Ensuring the safety of autonomous vehicles (AVs) requires identifying rare but critical failure cases that on-road testing alone cannot discover. High-fidelity simulations provide a scalable alternative, but automatically generating realistic and diverse traffic scenarios that can effectively stress test AV motion planners remains a key challenge. This paper introduces CRASH - Challenging Reinforcement-learning based Adversarial scenarios for Safety Hardening - an adversarial deep reinforcement learning framework to address this issue. First CRASH can control adversarial Non Player Character (NPC) agents in an AV simulator to automatically induce collisions with the Ego vehicle, falsifying its motion planner. We also propose a novel approach, that we term safety hardening, which iteratively refines the motion planner by simulating improvement scenarios against adversarial agents, leveraging the failure cases to strengthen the AV stack. CRASH is evaluated on a simplified two-lane highway scenario, demonstrating its ability to falsify both rule-based and learning-based planners with collision rates exceeding 90%. Additionally, safety hardening reduces the Ego vehicle's collision rate by 26%. While preliminary, these results highlight RL-based safety hardening as a promising approach for scenario-driven simulation testing for autonomous vehicles.

Paper Structure

This paper contains 19 sections, 8 equations, 9 figures, 2 tables.

Figures (9)

  • Figure 1: CRASH is a framework that iteratively tests and improves an AV motion planner.
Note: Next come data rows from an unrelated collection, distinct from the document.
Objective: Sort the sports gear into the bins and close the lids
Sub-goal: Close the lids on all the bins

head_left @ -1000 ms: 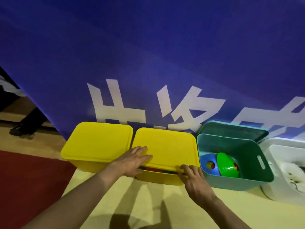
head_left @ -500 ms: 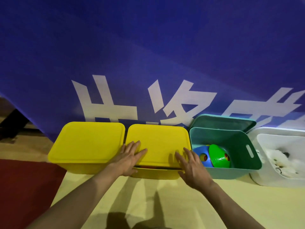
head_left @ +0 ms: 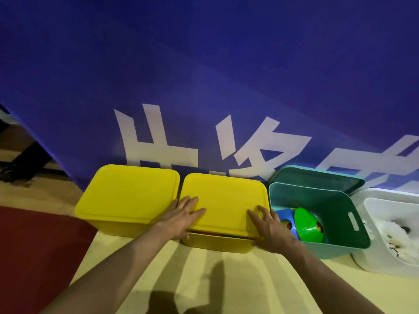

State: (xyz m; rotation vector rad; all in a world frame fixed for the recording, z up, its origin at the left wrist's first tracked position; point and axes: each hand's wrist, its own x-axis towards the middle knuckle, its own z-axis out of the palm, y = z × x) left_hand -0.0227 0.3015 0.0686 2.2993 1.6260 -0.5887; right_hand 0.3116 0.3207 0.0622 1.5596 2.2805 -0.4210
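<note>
Left hand (head_left: 181,219), right hand (head_left: 268,225) flat, fingers straight, on second yellow bin's lid (head_left: 223,200); front edge gapped above bin (head_left: 217,243). Press down evenly along front until seated.

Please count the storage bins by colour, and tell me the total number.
Yellow: 2, the left yellow bin and the second yellow bin, under both hands
Teal: 1, the teal bin, open
White: 1, the white bin
Total: 4

Lettering on the blue banner (head_left: 204,75)

Large white Chinese characters (head_left: 156,141) run along it, cut off by the bins; none reads whole.
</note>
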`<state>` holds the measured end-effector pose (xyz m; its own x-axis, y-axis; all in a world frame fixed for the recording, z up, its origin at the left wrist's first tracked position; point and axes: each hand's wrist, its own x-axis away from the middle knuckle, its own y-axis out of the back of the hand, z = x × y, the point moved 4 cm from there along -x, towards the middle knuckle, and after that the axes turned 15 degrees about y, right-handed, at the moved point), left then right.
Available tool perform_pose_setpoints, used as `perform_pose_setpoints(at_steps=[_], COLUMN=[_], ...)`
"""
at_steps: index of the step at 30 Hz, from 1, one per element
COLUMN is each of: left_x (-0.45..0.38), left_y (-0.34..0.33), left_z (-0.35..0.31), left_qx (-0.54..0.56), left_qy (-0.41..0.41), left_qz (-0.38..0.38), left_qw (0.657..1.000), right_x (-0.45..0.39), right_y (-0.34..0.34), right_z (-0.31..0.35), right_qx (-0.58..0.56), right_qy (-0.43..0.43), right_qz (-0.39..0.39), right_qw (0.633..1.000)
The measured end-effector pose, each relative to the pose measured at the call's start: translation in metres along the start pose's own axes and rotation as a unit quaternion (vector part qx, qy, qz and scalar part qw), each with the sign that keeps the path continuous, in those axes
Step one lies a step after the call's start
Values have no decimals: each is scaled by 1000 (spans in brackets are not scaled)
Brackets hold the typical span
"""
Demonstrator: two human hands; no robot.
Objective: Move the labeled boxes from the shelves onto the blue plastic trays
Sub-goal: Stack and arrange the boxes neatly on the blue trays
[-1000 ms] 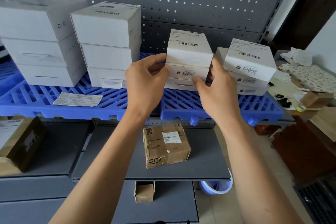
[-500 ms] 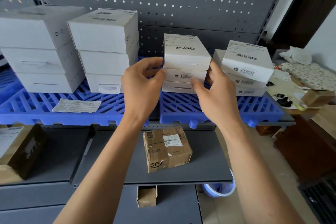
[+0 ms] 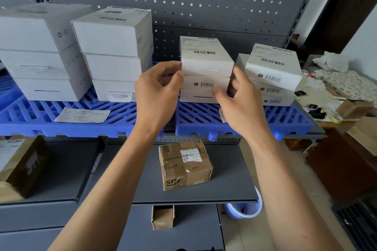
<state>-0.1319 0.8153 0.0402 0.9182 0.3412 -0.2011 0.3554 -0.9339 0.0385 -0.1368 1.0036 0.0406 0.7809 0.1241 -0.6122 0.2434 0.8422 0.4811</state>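
A stack of three white labeled boxes (image 3: 206,67) stands on the right blue plastic tray (image 3: 285,120). My left hand (image 3: 157,91) grips the stack's left side, forefinger at the top box's edge and thumb on the middle box. My right hand (image 3: 238,100) grips its right side, thumb on the front near the lower boxes, fingers hidden behind. A brown labeled cardboard box (image 3: 184,164) sits on the grey shelf (image 3: 234,185) below. Another brown box (image 3: 22,165) lies on the lower shelf at far left.
Two taller white box stacks (image 3: 114,55) (image 3: 38,53) fill the left blue tray (image 3: 30,124), with a paper slip (image 3: 81,115) in front. A tilted white stack (image 3: 271,73) stands at right. A small open carton (image 3: 162,217) sits lower down; a cluttered table (image 3: 336,91) is at right.
Both hands stay at the sides of the middle stack. My left forefinger has moved up to the top box's edge. The view has shifted down slightly.
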Motion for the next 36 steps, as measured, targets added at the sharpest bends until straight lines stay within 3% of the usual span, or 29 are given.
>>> perform_pose_setpoints(at_steps=[12,20,22,27,31,36], left_x=[11,47,56,68,67,71], left_y=[-7,-21,-35,-88,-124,-146], left_z=[-10,-37,-49,-58,-48,-44], left_qx=[-79,-99,-65,-37,-107,-126], left_qy=[-93,-212,-223,-161,-138,-109], left_qz=[-23,-102,-77,39,95,84], left_qw=[992,967,970,986,980,982], right_x=[10,24,28,31,29,26], right_y=[4,44,64,107,123,138], right_z=[13,27,25,-1,-28,-47], right_qx=[3,9,13,64,133,149], right_qy=[-5,46,52,68,75,69], right_qz=[-8,-68,-111,-191,-184,-183], right_qw=[1000,997,992,977,971,969])
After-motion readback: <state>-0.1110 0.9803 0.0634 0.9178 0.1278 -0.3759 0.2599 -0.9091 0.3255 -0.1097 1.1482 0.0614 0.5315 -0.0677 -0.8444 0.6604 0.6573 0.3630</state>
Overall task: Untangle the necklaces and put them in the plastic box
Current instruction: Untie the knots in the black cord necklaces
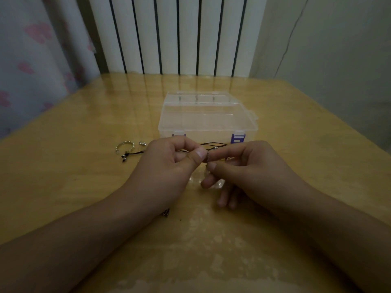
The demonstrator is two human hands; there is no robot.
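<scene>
Clear plastic box with purple latches [208, 121], lid down, on glossy yellow wooden table [296, 144], nothing visible inside. Just in front, thin black cord necklaces with small silver fittings [211, 144], strung out between both hands. Left hand [171, 163] curled, thumb and forefinger pinching a strand. Right hand [243, 168] pinching a small silver piece right beside the left thumb, lower fingers loosely bent. Off to the left, silver twisted ring [124, 147], small silver bead [142, 143], loose cord end. Untangling under way; boxing not yet begun, lid probably to open first.
</scene>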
First, Automatic Falsification uses adversarial NPCs, guided by a reinforcement learning policy designed to induce collisions with the Ego vehicle. Then, Safety Hardening retrains the Ego motion planner to enhance its robustness against these adversarial scenarios.
  • Figure 2: (a) Coordinate system: the blue vehicle ($V_0$) is the Ego, and the green vehicle ($V_1$) is an NPC on a 2-lane highway. (b) Reward function: positive when the NPC approaches the Ego, negative when moving away. (c) Initial configurations: the NPC (green) spawns at 8 relative positions around the Ego (blue).
  • Figure 3: Automatic Falsification in CRASH: Training architecture for the adversarial NPC agent using Double DQN: simulator states ($S_t$) are input to the value network, which selects actions via the $\epsilon$-greedy method
  • Figure 4: Local Safety Hardening over two cycles: In cycle $c$, the NPC $V_{c-1}$ (green) is trained against the fixed Ego $E_{c-1}$ (blue), producing $V_c$. Then, $V_c$ is fixed, and $E_{c-1}$ is trained to produce $E_c$. This process repeats in cycle $c+1$
  • Figure 5: Uniform Sampling for model pool-based safety hardening: The NPC $V_{c-1}$ is trained against Ego agents sampled uniformly from the pool $E^P_{c-1}$, and the resulting NPC, $V_c$, is added to the NPC pool $V^P_{c}$. The newest Ego is then trained against NPCs sampled uniformly from $V^P_{c}$.